**Work item:** The data should be duplicated exactly, with every word kept as it is.

**Recorded data:**
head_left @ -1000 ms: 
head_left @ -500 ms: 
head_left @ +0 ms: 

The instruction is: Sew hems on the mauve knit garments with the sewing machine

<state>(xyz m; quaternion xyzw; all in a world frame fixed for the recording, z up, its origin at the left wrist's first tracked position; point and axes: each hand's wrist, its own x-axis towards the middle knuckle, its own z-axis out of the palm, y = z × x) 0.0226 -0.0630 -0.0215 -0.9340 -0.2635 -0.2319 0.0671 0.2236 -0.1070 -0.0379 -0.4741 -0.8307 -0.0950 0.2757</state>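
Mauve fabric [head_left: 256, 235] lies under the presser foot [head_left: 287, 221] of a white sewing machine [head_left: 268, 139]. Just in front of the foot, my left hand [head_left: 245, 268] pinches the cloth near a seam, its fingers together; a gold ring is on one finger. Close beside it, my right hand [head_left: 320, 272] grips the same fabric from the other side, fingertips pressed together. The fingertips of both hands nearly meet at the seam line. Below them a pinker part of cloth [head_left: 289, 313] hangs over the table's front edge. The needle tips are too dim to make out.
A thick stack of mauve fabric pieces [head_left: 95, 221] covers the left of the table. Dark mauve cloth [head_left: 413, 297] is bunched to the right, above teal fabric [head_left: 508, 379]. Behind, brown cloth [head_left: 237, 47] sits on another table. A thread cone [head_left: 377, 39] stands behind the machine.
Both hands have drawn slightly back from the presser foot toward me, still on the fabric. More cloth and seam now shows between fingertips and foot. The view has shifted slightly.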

**Answer:**
head_left @ -1000 ms: 
head_left @ -500 ms: 
head_left @ +0 ms: 

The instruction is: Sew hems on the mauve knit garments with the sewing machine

<state>(xyz m; quaternion xyzw; all in a world frame fixed for the recording, z up, its origin at the left wrist's first tracked position; point and axes: each hand's wrist, its own x-axis towards the middle knuckle, its own z-axis out of the palm, y = z × x) 0.0226 -0.0630 -0.0215 -0.9340 -0.2635 -0.2319 0.0671 0.2236 -0.1070 -0.0379 -0.4741 -0.8307 -0.0950 0.2757</state>
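Mauve fabric [head_left: 256, 235] lies under the presser foot [head_left: 287, 221] of a white sewing machine [head_left: 268, 139]. Just in front of the foot, my left hand [head_left: 245, 268] pinches the cloth near a seam, its fingers together; a gold ring is on one finger. Close beside it, my right hand [head_left: 320, 272] grips the same fabric from the other side, fingertips pressed together. The fingertips of both hands nearly meet at the seam line. Below them a pinker part of cloth [head_left: 289, 313] hangs over the table's front edge. The needle tips are too dim to make out.
A thick stack of mauve fabric pieces [head_left: 95, 221] covers the left of the table. Dark mauve cloth [head_left: 413, 297] is bunched to the right, above teal fabric [head_left: 508, 379]. Behind, brown cloth [head_left: 237, 47] sits on another table. A thread cone [head_left: 377, 39] stands behind the machine.
Both hands have drawn slightly back from the presser foot toward me, still on the fabric. More cloth and seam now shows between fingertips and foot. The view has shifted slightly.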

The work on this exercise is complete.